## [EXERCISE DATA]
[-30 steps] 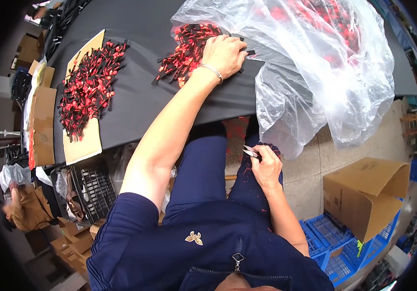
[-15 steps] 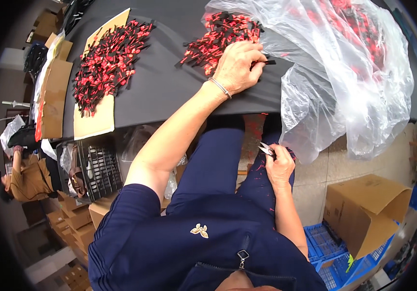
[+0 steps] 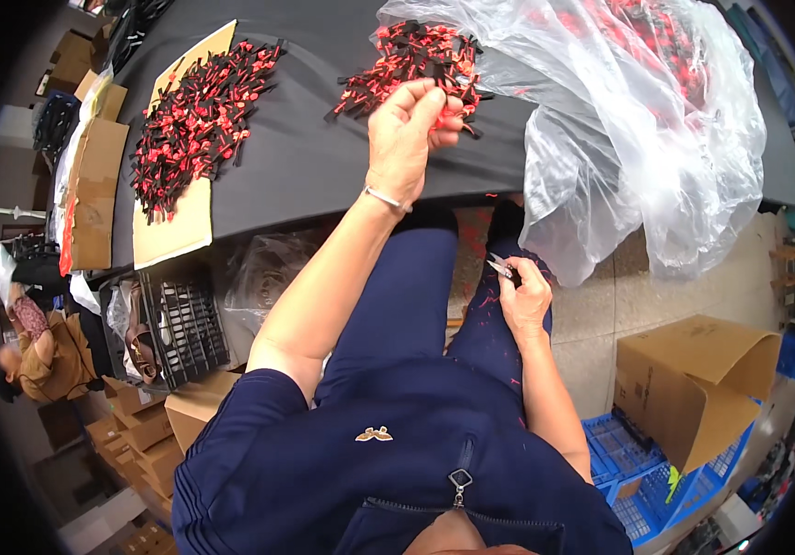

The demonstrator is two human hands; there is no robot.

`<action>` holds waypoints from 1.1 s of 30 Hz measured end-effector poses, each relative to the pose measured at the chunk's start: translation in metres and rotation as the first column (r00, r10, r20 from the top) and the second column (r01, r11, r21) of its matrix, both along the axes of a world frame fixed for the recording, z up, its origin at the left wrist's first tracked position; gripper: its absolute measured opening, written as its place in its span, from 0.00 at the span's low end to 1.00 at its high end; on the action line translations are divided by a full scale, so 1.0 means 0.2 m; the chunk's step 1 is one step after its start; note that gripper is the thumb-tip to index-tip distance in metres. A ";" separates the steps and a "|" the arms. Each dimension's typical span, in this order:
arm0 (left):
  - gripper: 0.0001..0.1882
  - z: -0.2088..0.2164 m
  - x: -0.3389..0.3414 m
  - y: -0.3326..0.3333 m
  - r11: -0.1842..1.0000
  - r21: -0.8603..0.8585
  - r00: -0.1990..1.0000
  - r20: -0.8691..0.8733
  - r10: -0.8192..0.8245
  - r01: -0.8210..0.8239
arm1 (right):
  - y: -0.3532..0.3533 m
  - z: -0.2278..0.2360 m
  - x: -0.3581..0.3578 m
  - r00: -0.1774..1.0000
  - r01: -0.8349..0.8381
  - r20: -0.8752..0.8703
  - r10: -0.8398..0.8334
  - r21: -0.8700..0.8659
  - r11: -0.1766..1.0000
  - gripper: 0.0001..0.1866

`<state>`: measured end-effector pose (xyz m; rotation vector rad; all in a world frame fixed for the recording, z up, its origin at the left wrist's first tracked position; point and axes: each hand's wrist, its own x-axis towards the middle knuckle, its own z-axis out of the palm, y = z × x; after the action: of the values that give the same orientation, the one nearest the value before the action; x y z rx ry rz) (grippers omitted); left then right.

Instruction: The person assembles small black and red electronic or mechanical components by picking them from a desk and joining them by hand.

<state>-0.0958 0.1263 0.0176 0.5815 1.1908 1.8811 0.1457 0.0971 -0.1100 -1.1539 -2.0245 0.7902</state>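
Note:
My left hand (image 3: 404, 129) is raised over the table's near edge, thumb and forefinger pinched together. Between the fingers is a small red-and-black piece, mostly hidden by them. Just beyond lies a loose pile of such pieces (image 3: 407, 65), which look like little knotted ribbon strips. Low over my right thigh, my right hand (image 3: 525, 298) is closed around a pair of small thread snips (image 3: 500, 265), their pointed metal blades sticking out past the fingers. Red thread scraps (image 3: 485, 301) cling to the trouser leg beside it.
On the left, another heap of the pieces (image 3: 196, 125) covers a cardboard sheet (image 3: 173, 231). A big clear plastic bag (image 3: 592, 176) with more inside drapes over the table's right edge. An open carton (image 3: 670, 388) rests on blue crates (image 3: 615, 453). Another person (image 3: 55, 356) is at far left.
My left hand has drawn back from the pile, moving left and turning with its fingers pinched. My right hand stays low with the snips.

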 end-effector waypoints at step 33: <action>0.09 -0.05 0.50 -0.53 0.804 -0.381 0.889 0.186 -0.417 0.457 | -0.12 0.53 0.14 0.996 0.089 -0.023 -0.086 0.280 0.956 0.14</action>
<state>0.0044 0.0206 0.0076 0.4727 1.2235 1.2013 0.1730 0.0739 -0.0048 -1.0641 -1.9848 0.4454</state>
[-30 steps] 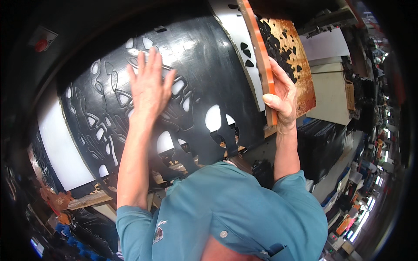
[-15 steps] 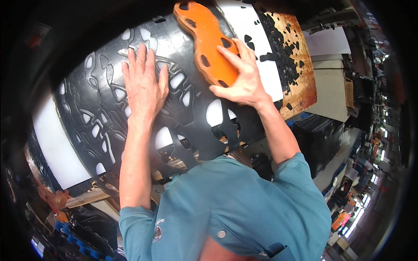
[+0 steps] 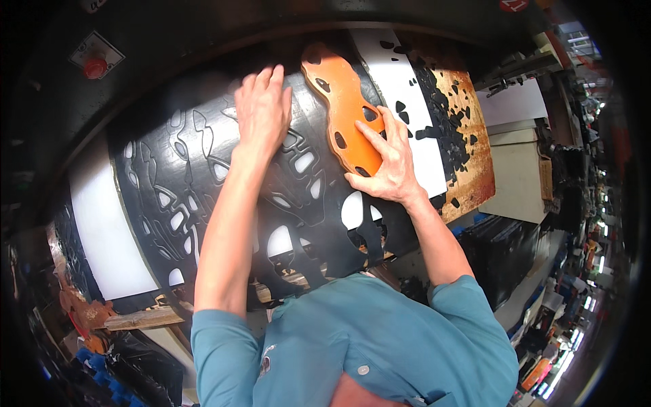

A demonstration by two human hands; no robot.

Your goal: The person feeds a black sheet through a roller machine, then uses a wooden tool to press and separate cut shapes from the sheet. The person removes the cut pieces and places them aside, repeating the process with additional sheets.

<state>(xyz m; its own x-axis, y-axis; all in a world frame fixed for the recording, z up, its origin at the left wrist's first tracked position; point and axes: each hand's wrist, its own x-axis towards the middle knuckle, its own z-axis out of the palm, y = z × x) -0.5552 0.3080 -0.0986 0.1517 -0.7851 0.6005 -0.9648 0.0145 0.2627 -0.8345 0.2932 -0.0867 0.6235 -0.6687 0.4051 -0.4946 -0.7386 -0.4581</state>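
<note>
Right hand (image 3: 386,169) fingers spread flat on orange elongated cutting die with holes (image 3: 344,108): stiff, likely heavy, grip edges. Left hand (image 3: 263,108) fingers flat, holding nothing, pressing black floppy cut-out sheet (image 3: 203,183).

The black sheet (image 3: 203,197) looks like matt rubber or leather, smooth and pierced with cut-out shapes, and the left hand (image 3: 263,112) lies flat on it. The orange cutting die (image 3: 346,108) under the right hand (image 3: 388,166) has a smooth, painted-looking, slightly glossy face. Beside it lie a smooth white board (image 3: 407,108) and a rough, worn brown wooden board (image 3: 468,156).
</note>
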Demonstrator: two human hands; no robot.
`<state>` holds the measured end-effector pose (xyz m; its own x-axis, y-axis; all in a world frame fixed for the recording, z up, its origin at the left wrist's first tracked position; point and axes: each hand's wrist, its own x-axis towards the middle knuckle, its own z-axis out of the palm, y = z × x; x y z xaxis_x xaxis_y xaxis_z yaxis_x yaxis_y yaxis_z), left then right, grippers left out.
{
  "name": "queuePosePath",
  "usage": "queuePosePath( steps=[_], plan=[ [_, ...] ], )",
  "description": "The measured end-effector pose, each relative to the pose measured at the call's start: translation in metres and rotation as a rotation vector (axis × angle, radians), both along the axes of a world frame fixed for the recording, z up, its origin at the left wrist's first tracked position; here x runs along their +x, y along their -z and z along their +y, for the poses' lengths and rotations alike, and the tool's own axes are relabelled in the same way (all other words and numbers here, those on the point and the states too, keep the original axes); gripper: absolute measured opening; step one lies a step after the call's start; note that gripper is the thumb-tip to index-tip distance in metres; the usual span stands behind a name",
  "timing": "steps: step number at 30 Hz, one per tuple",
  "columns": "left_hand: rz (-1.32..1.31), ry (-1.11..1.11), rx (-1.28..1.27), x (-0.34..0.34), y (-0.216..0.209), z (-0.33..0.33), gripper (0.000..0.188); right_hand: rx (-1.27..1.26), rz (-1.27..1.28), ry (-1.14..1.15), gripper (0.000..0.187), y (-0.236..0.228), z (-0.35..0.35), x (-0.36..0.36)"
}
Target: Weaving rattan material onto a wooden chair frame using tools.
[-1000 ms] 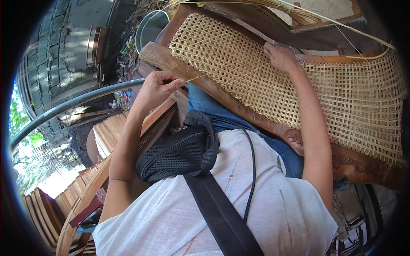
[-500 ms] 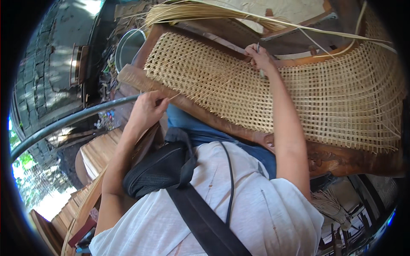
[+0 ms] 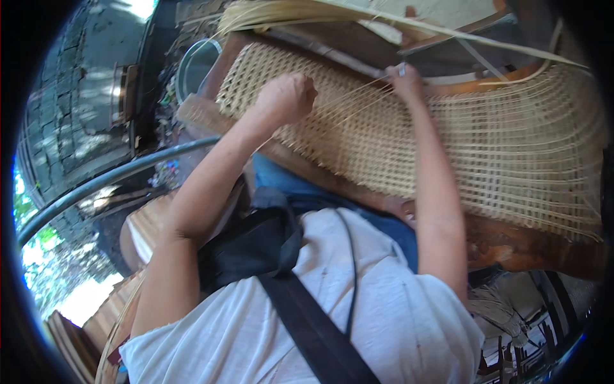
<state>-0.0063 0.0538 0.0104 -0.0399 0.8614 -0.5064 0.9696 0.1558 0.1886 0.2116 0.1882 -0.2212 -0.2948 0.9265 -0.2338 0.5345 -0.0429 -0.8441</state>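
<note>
A woven cane panel (image 3: 358,150) in a carved wooden frame (image 3: 511,246) lies across my lap. My right hand (image 3: 407,84) is closed at the panel's far edge, with a small pale end of a slim tool (image 3: 401,69) showing at its fingers. Several thin cane strands (image 3: 355,102) fan leftward from that hand, loose above the weave. Over the left part of the panel my left hand (image 3: 286,99) is raised in a closed fist. Its fingertips are turned away, and whether a strand is inside cannot be seen.
A bundle of loose cane strips (image 3: 275,16) lies along the far side, with long ends trailing right. A bucket (image 3: 197,67) stands at the far left. A curved grey pipe (image 3: 121,173) reaches in from the left. Wooden boards (image 3: 150,227) are stacked beside my left arm.
My left hand has moved from the frame's near edge up and right over the weave. The right hand has shifted slightly right. The strands between them now spread wider.
</note>
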Motion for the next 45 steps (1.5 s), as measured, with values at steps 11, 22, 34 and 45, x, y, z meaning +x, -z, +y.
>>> queuePosePath(
  steps=[11, 22, 34, 45],
  plan=[
    [0.118, 0.242, 0.212, -0.028, -0.058, -0.097, 0.019, -0.479, 0.093, 0.078, 0.024, -0.011, -0.014, 0.001],
    [-0.067, -0.065, -0.051, -0.043, -0.068, -0.091, 0.013, -0.494, 0.117, 0.093, 0.021, -0.013, -0.017, 0.001],
    [-0.258, -0.249, -0.078, -0.058, -0.095, -0.104, 0.013, -0.273, -0.163, -0.132, 0.045, -0.007, -0.024, -0.030],
    [-0.264, -0.143, -0.009, -0.070, -0.093, -0.098, 0.013, -0.171, -0.101, -0.135, 0.046, -0.007, -0.024, -0.020]
  ],
)
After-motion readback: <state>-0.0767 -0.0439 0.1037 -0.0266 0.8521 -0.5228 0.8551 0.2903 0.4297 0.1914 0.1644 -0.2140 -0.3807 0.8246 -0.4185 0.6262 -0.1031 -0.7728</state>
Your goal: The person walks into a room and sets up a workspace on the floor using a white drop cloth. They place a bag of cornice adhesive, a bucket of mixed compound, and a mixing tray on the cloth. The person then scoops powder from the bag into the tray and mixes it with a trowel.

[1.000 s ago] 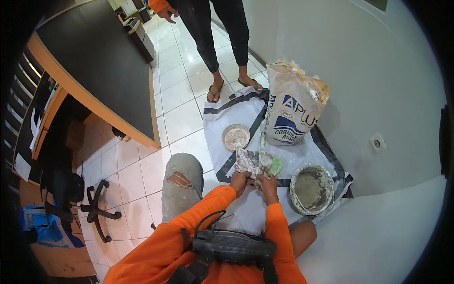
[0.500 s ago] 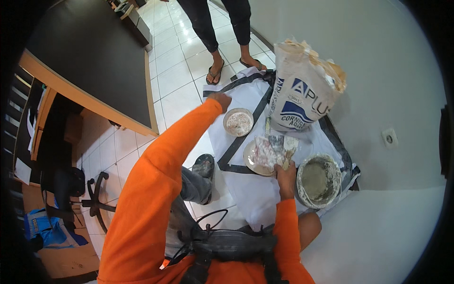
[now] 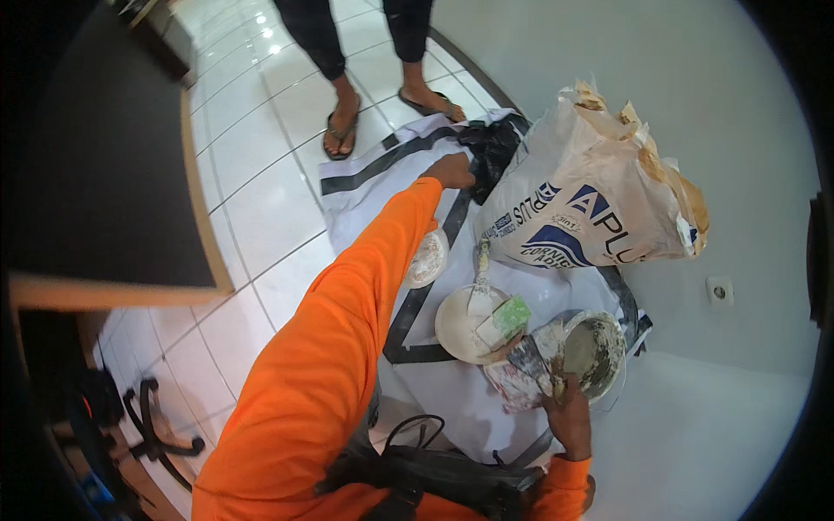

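Note:
My left hand (image 3: 453, 171) reaches out over the white sheet, its fingers curled beside a crumpled black plastic bag (image 3: 493, 154); whatever they hold is hidden. In my right hand (image 3: 569, 415) are putty knives (image 3: 547, 347) with smeared blades, close to the near-left rim of a putty-caked bucket (image 3: 614, 382). A stained, flat piece (image 3: 512, 387) shows beneath the blades. Left of them sits a shallow pale bowl (image 3: 448, 326), with a whitened scraper (image 3: 482, 295) and a green-and-white block (image 3: 506, 319) in it. My left sleeve partly covers a round tub of white powder (image 3: 427, 260).
A large torn paper sack (image 3: 565, 187) stands against the grey wall. A person in dark trousers and sandals (image 3: 343, 126) stands at the far edge of the sheet (image 3: 369, 204). At left are a dark desk panel (image 3: 104, 174) and a chair base (image 3: 156, 434).
My right hand has carried the putty knives rightward to the bucket, uncovering the bowl with its scraper and block. My left hand has moved rightward to the black bag. The view has shifted.

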A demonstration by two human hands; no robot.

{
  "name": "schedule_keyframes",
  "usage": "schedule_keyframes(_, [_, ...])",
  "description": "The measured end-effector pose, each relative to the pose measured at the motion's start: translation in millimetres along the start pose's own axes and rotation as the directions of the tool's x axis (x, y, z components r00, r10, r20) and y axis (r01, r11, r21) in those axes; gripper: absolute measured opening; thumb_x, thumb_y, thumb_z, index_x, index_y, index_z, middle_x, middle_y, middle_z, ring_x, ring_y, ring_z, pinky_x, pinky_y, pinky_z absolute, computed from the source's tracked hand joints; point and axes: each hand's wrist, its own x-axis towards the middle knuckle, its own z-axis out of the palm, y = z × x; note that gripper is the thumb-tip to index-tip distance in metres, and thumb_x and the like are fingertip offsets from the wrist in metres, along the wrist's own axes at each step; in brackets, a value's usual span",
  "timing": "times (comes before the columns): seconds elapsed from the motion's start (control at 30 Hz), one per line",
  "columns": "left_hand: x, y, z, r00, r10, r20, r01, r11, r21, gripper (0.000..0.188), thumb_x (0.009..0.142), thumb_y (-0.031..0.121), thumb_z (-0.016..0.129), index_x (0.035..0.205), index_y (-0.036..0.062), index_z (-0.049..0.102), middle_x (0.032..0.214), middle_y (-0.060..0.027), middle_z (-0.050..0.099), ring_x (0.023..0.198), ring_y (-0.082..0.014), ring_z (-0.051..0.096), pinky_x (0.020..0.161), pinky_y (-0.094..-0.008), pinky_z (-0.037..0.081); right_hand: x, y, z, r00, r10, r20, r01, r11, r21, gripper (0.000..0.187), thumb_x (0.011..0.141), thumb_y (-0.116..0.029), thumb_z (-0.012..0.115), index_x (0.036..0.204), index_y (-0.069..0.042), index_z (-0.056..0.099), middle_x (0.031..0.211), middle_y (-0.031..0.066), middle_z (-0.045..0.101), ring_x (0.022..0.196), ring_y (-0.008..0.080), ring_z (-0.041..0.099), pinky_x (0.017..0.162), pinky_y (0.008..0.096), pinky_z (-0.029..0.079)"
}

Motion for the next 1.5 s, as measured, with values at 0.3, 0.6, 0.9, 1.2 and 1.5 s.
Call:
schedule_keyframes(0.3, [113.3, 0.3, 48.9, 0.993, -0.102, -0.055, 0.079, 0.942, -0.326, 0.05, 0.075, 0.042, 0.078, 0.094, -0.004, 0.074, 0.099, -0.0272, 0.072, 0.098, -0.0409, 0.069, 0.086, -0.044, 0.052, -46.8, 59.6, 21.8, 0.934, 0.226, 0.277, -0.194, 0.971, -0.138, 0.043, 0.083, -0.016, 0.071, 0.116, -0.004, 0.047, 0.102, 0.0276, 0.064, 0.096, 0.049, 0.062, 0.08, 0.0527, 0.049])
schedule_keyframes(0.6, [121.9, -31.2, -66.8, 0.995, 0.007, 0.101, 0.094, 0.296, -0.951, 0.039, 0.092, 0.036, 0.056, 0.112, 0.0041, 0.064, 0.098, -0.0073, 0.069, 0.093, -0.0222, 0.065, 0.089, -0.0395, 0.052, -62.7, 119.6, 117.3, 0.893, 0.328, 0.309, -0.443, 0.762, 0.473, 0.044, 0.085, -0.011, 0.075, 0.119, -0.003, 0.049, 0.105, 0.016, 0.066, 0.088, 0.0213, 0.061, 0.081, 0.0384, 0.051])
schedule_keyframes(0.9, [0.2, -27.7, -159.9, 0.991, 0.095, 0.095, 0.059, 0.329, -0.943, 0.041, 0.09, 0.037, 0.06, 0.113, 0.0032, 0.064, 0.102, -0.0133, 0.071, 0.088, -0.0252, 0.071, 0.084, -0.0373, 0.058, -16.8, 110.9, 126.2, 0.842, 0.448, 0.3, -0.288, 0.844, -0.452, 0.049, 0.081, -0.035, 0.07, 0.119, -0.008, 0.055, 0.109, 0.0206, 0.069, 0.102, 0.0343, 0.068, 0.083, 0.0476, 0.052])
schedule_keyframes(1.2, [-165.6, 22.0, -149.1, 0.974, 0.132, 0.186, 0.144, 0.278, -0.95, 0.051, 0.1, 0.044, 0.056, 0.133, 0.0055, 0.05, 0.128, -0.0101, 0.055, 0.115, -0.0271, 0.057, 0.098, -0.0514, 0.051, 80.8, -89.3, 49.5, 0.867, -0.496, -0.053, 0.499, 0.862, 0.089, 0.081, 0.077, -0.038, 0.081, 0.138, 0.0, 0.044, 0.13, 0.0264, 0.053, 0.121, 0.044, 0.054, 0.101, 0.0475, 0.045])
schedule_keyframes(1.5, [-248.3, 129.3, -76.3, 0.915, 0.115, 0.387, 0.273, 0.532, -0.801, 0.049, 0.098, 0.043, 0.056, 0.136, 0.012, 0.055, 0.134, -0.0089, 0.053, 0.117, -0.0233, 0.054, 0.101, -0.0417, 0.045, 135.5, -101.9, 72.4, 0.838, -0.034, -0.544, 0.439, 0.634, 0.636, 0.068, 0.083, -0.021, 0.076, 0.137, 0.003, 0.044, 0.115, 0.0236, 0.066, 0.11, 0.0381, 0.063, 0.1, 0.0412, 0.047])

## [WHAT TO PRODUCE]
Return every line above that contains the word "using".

## [TASK ANSWER]
Target: Weaving rattan material onto a wooden chair frame using tools.
Your goal: The person walks into a room and sets up a workspace on the floor using a white drop cloth. They place a bag of cornice adhesive, a bucket of mixed compound, and a mixing tray on the cloth. The person then scoops powder from the bag into the tray and mixes it with a trowel.

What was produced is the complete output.